» PROBLEM REQUIREMENTS
Your answer must be every line of the data below that holds the string "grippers", copied exactly.

» MATERIAL SUPPLIED
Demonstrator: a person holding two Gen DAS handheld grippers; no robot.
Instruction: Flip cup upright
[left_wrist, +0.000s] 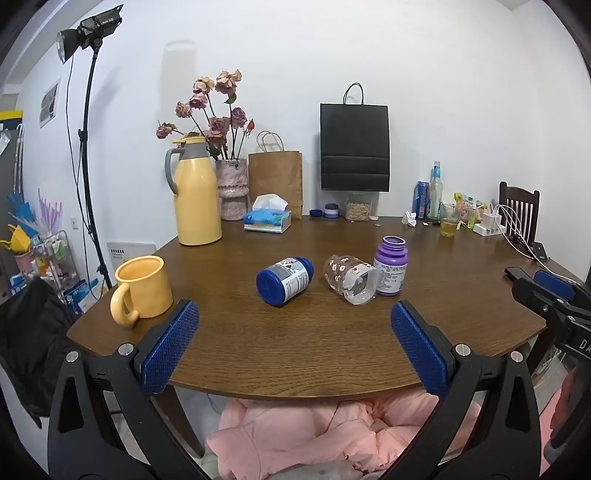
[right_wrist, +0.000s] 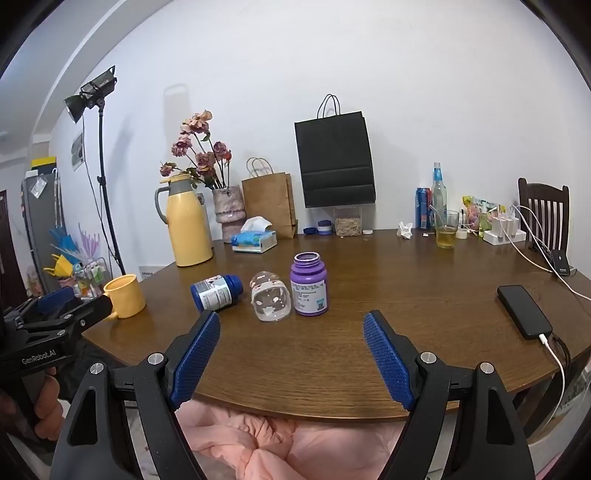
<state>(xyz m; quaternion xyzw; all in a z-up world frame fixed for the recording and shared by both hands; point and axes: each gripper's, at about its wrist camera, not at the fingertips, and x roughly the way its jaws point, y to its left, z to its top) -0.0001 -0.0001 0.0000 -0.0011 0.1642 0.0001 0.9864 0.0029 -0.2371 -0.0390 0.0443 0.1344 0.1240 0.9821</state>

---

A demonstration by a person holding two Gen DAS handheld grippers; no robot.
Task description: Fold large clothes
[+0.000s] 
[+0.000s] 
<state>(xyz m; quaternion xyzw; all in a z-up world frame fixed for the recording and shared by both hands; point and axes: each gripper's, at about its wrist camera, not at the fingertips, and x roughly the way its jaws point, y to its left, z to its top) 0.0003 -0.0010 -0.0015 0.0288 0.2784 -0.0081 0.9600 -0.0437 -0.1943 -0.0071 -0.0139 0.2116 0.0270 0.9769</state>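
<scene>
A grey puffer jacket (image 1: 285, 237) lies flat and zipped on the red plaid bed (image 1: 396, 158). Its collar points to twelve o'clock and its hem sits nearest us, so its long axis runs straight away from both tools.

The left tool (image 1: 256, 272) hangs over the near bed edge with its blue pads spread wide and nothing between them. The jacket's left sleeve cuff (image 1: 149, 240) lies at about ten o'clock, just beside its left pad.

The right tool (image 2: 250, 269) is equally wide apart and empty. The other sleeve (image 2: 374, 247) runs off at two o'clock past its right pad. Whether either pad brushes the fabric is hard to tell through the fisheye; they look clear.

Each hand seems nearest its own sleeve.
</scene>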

» TASK ANSWER
Demonstrator: a person holding two Gen DAS handheld grippers; no robot.
A demonstration by a person holding two Gen DAS handheld grippers; no robot.

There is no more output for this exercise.